Por volta das 4h (hora de Brasília), o premiê conservador, David Cameron, principal fiador do voto pró-UE, anunciou que irá renunciar ao cargo.
EFEITO DOMINÓ
Em torno da decisão do Reino Unido, há a especulação sobre um efeito dominó em outros países do bloco, que podem imitar a consulta popular para obter vantagem em negociações, e o impulso a movimentos separatistas como o escocês e o catalão.
Nigel Farage, líder do partido de extema-direita britânico Ukip e um dos maiores entusiastas da saída do Reino Unido do bloco, disse esperar que o exemplo britânico seja o início de um processo maior de desintegração da UE.
"A União Europeia está enfraquecida, a União Europeia está morrendo", disse Farage em um discurso em Londres.
Logo após o anúncio do resultado britânico, políticos de partidos de extrema-direita na Holanda, França e Itália pediram pela realização de consultas pela saída da UE em seus respectivos países.
Geoff Caddick/AFP | ||
Nigel Farage, líder do partido de extema-direita britânico, comemora resultado de plebiscito |
Marine Le Pen, líder do partido francês Frente Nacional, afirmou que os cidadãos de seu país deveriam ter o direito de opinar a respeito da permanência no bloco.
Na Holanda, o líder anti-imigração Geert Wilders disse por meio de um comunicado que os holandeses "querem estar no comando de seu país, de seu dinheiro, de suas fronteiras e de suas políticas de imigração".
Mateo Salvini, líder do partido italiano Liga Norte tuitou: "Viva a coragem dos cidadãos livres! Coração, cérebro e orgulho derrotaram as mentiras, ameaças e chantagens. Obrigado, agora é nossa vez".
Na Dinamarca, o Partido Popular, que quer renegociações com UE, saudou a decisão "corajosa" dos britânicos, mas afirmou que todos "devem manter a cabeça no lugar".

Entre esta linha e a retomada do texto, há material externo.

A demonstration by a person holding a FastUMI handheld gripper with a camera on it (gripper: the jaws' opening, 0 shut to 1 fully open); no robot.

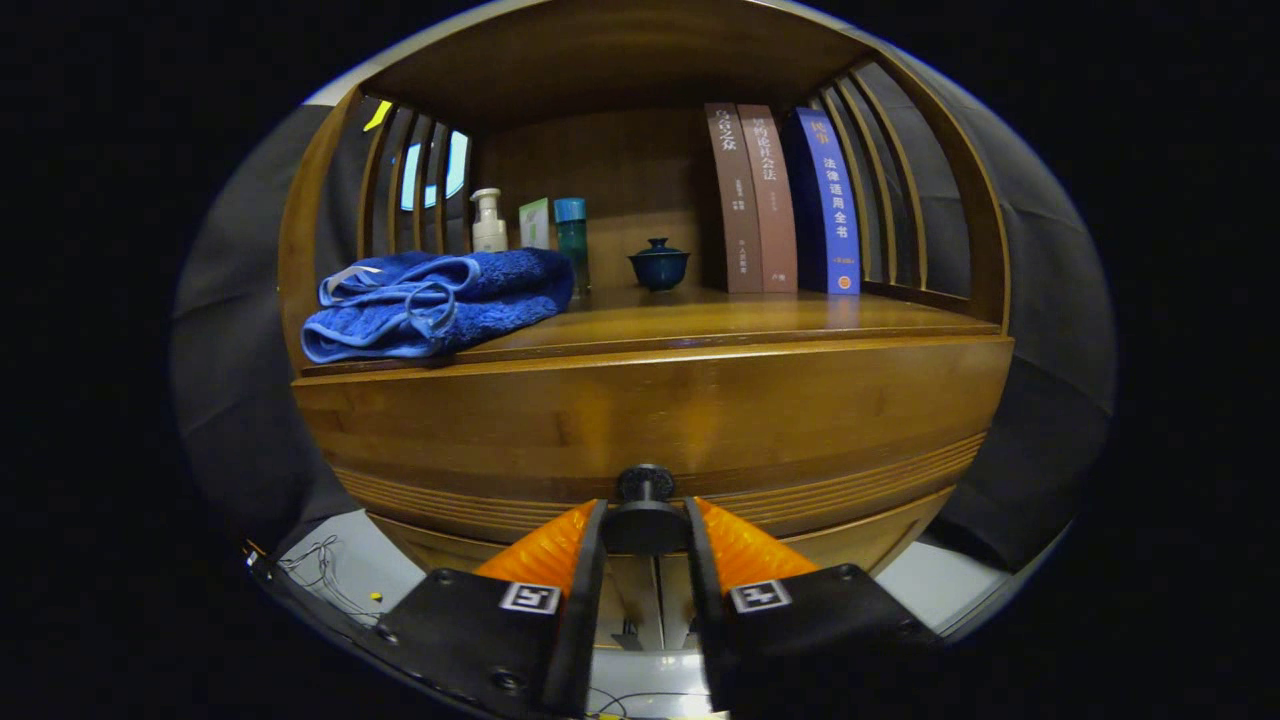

Em visita à Escócia, o virtual candidato republicano à Presidência dos Estados Unidos, Donald Trump, também demonstrou apoio ao resultado, dizendo que os britânicos "retomaram seu país" e comparando o plebiscito à sua própria campanha para limitar a entrada de imigrantes ilegais nos EUA.
O presidente do Conselho Europeu (que reúne os chefes de Estado dos países membros para definir a agenda política da UE), Donald Tusk, disse que não é hora de "reações histéricas" e que os outros membros do bloco estão "determinados a manter a unidade".
Em uma declaração em nome das outras 27 nações integrantes do bloco, ele pediu a Londres que inicie "o quanto antes" o processo de ruptura, "sem pensar em quanto doloroso possa ser".
Presidente do Parlamento europeu, Martin Schulz anunciou que se reunirá com a chanceler alemã para evitar um efeito dominó. "A reação em cadeia, que os eurocéticos celebram agora um pouco em todas as partes, não vai acontecer", disse.